THE PROBLEM: Omit the images. Restate all of the records word for word.

---- DATA SUPPLIED

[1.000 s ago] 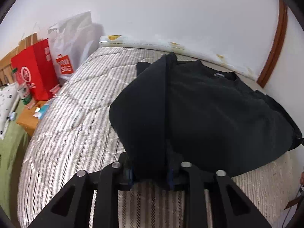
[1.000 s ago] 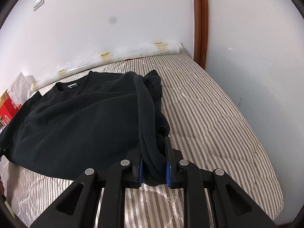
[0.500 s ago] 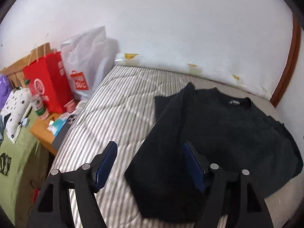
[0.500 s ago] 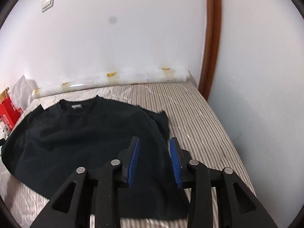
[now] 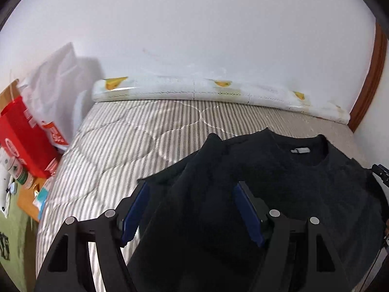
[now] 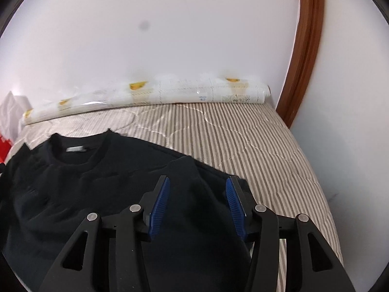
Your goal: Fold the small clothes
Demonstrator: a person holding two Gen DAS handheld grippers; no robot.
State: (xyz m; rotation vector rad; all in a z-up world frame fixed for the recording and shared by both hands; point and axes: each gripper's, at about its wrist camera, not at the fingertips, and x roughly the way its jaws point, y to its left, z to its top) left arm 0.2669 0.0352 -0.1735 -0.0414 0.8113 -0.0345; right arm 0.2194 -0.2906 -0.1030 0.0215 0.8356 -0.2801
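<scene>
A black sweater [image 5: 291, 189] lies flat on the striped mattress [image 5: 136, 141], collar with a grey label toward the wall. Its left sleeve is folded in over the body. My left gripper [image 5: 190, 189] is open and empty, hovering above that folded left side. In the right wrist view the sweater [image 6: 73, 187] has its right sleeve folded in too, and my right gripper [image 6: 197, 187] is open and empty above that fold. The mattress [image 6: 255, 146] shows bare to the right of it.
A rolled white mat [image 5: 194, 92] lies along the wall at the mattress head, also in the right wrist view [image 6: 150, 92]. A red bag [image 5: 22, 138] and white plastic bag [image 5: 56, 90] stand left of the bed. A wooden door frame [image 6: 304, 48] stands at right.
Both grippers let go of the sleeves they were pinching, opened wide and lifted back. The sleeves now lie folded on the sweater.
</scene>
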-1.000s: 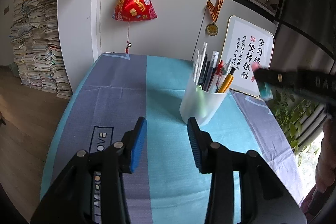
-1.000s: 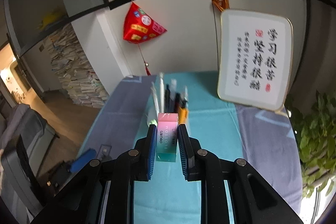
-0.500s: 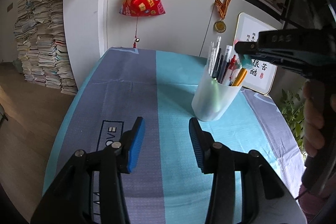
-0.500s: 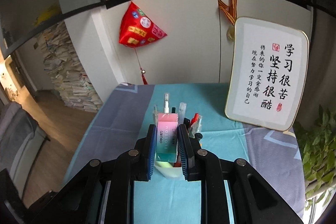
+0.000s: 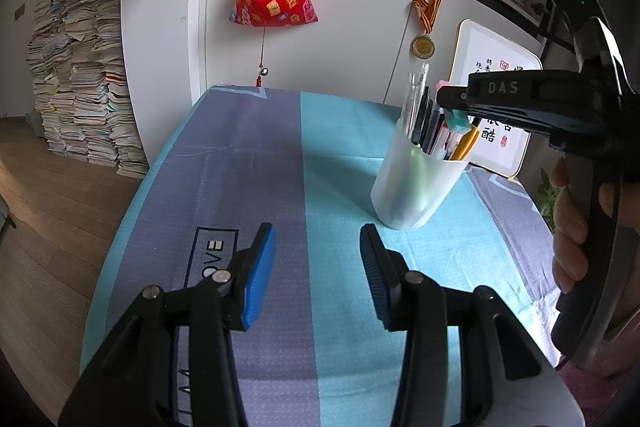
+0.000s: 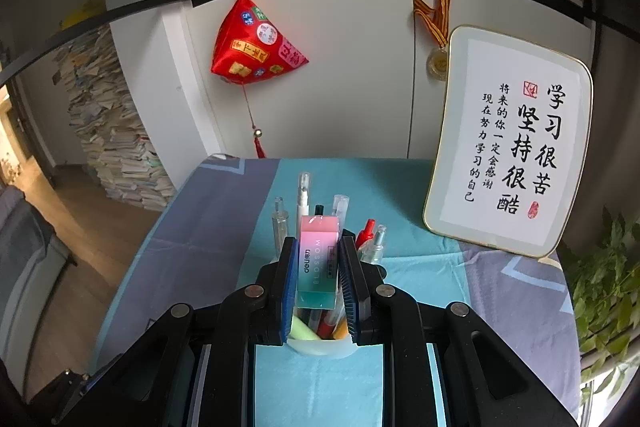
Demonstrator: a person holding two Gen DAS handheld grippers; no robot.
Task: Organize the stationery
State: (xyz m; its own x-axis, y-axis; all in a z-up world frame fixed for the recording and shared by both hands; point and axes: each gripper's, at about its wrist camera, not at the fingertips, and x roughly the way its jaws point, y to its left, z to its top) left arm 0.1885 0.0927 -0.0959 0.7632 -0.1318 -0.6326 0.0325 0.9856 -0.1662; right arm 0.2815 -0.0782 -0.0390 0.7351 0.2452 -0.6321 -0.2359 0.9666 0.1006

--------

REPLY:
[1.000 s ago] 
[1.000 s ago] 
[0.500 s ago] 
[0.500 s ago] 
[now] 
[now] 
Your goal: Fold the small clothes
Demonstrator: a person holding two Gen DAS handheld grippers; no robot.
State: (xyz m; rotation vector rad; all in a z-up world frame fixed for the recording and shared by both hands; point and axes: each gripper's, at about its wrist camera, not at the fingertips, and x roughly the way its jaws point, y to its left, z to its top) left arm 0.2669 0.0352 -0.1735 -0.0414 0.8113 -0.0345; right arm 0.2194 -0.2906 -0.1030 0.0215 0.8356 -0.2801
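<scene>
A black sweater [image 5: 291, 189] lies flat on the striped mattress [image 5: 136, 141], collar with a grey label toward the wall. Its left sleeve is folded in over the body. My left gripper [image 5: 190, 189] is open and empty, hovering above that folded left side. In the right wrist view the sweater [image 6: 73, 187] has its right sleeve folded in too, and my right gripper [image 6: 197, 187] is open and empty above that fold. The mattress [image 6: 255, 146] shows bare to the right of it.
A rolled white mat [image 5: 194, 92] lies along the wall at the mattress head, also in the right wrist view [image 6: 150, 92]. A red bag [image 5: 22, 138] and white plastic bag [image 5: 56, 90] stand left of the bed. A wooden door frame [image 6: 304, 48] stands at right.
Both grippers let go of the sleeves they were pinching, opened wide and lifted back. The sleeves now lie folded on the sweater.
</scene>
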-1.000s: 
-1.000s: 
-0.500s: 
-0.500s: 
+0.000s: 
+0.000s: 
Demonstrator: a person holding two Gen DAS handheld grippers; no robot.
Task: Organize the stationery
State: (xyz m; its own x-axis, y-axis; all in a z-up world frame fixed for the recording and shared by both hands; point and axes: each gripper's, at about its wrist camera, not at the fingertips, and x roughly the way its jaws point, y to its left, z to its top) left arm 0.1885 0.0927 -0.0959 0.7632 -0.1318 -0.6326 0.0325 0.9856 -0.1662; right arm 0.2815 -0.0782 -0.0390 0.7351 0.2452 -0.6321 -0.2359 0.9666 0.1006

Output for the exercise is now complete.